Att is building an argument that is based on compulsion. Att/TCI is not under compulsory requirements such that if they don't operate in a community, the company will be in violation of law and the CEO will be arrested. Att is free not to provide service where the community has decided that to be served by business a business must serve their particular needs however unattractive the deal. Since it was the community which granted TCI the authority to operate, TCI operates under the community's sufferance. TCI operates under privilege, not under compulsion. If the FCC claims this is a non-uniformity in the application of national law, then that interpretation is inconsistent with what has been occurring for decades in cable tv. Att/TCI/FCC can't have it both ways.

The appeal said that although federal cable law allows local governments to manage municipal rights-of-way and to review new operators' qualifications, it does not permit cities to require specific services as conditions for granting or renewing franchises.

It doesn't? How about local content requirements and PBS carriage, etc. How long would the TCI franchise last if they didn't carry Big Bird?

It also challenged open access on constitutional grounds, alleging that it violates the First Amendment and the Commerce Clause.

Att is fearful that if they don't wish to comply and pull out of that particular community, a precedent will be established which can be seized by other communities and cause a mass exodus of uniformly complying communities to a crazy quilt configuration of local requirements. The crazy quilt in fact is a stage in the evolution of the open market. It provides an opportunity for others to enter and compete in distribution.

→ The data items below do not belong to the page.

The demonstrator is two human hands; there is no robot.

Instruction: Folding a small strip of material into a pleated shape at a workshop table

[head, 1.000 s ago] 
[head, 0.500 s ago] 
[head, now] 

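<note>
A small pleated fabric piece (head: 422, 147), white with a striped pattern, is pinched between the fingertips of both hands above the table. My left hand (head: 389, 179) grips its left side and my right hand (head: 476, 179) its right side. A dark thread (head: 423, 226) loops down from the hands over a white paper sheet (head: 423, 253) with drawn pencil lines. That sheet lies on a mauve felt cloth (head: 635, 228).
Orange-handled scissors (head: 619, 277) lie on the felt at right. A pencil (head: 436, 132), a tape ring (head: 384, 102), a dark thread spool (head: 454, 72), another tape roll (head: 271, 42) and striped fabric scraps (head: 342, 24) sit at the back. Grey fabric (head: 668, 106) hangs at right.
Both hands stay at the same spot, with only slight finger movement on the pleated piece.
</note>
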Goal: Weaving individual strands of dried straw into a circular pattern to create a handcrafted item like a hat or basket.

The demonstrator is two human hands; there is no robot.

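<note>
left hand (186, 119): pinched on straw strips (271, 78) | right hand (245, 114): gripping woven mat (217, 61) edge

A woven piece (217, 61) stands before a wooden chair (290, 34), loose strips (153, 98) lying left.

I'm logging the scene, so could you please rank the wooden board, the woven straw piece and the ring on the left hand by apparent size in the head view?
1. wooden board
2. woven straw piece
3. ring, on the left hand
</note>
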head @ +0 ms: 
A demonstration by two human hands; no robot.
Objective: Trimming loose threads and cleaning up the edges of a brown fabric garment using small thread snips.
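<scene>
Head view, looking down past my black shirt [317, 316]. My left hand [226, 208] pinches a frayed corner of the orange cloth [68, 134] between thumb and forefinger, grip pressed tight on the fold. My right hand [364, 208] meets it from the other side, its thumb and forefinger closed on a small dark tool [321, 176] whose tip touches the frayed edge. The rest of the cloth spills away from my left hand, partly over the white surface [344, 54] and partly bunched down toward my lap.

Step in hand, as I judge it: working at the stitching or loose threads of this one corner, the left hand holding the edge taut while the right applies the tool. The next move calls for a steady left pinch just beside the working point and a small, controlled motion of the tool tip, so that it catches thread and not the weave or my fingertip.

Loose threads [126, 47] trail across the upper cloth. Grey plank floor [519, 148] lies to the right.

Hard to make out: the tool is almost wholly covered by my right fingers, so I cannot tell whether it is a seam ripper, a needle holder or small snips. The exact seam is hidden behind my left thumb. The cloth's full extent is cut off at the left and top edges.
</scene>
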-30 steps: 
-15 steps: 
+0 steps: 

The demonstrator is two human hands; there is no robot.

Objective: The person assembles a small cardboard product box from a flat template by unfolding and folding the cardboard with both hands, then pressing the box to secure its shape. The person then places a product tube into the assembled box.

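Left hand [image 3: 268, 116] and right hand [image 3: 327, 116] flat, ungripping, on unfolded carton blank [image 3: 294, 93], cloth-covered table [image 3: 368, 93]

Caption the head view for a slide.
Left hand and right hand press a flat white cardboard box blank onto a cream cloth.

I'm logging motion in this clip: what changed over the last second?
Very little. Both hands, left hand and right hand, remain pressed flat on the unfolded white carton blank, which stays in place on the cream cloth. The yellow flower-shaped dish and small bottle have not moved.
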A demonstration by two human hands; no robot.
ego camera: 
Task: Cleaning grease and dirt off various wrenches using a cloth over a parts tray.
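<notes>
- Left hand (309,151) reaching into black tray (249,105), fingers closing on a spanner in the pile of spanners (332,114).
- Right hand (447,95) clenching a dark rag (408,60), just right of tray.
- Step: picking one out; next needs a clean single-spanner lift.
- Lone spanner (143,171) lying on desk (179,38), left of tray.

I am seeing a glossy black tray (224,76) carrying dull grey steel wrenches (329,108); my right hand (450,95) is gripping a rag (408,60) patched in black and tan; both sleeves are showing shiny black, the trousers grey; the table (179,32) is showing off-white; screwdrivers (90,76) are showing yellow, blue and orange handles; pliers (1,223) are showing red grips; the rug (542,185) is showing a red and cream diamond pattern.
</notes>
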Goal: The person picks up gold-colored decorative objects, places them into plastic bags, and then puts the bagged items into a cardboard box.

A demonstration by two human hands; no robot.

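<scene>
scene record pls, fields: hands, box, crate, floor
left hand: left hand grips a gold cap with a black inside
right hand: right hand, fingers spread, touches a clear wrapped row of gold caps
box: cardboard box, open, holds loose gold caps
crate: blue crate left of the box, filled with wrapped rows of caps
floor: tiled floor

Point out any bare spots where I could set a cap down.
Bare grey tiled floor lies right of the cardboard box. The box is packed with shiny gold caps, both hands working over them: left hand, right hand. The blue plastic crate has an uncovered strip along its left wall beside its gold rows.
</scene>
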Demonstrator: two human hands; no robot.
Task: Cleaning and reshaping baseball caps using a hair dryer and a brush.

Is this fear realistic? If Att doesn't want the socialism, why would any other operator want to pick up the franchise? These communities may find that though they have the power to choose, they don't have the power to enact what they think they want. The power needed exceeds current technological limits. Let Portland flounder. They will change their operator requirements when they find it is neither profitable nor easy to distribute cable of any form. Att will win without firing a shot simply by not contending where it isn't necessary to do so. Att has the winning hand, but they're throwing away their winners.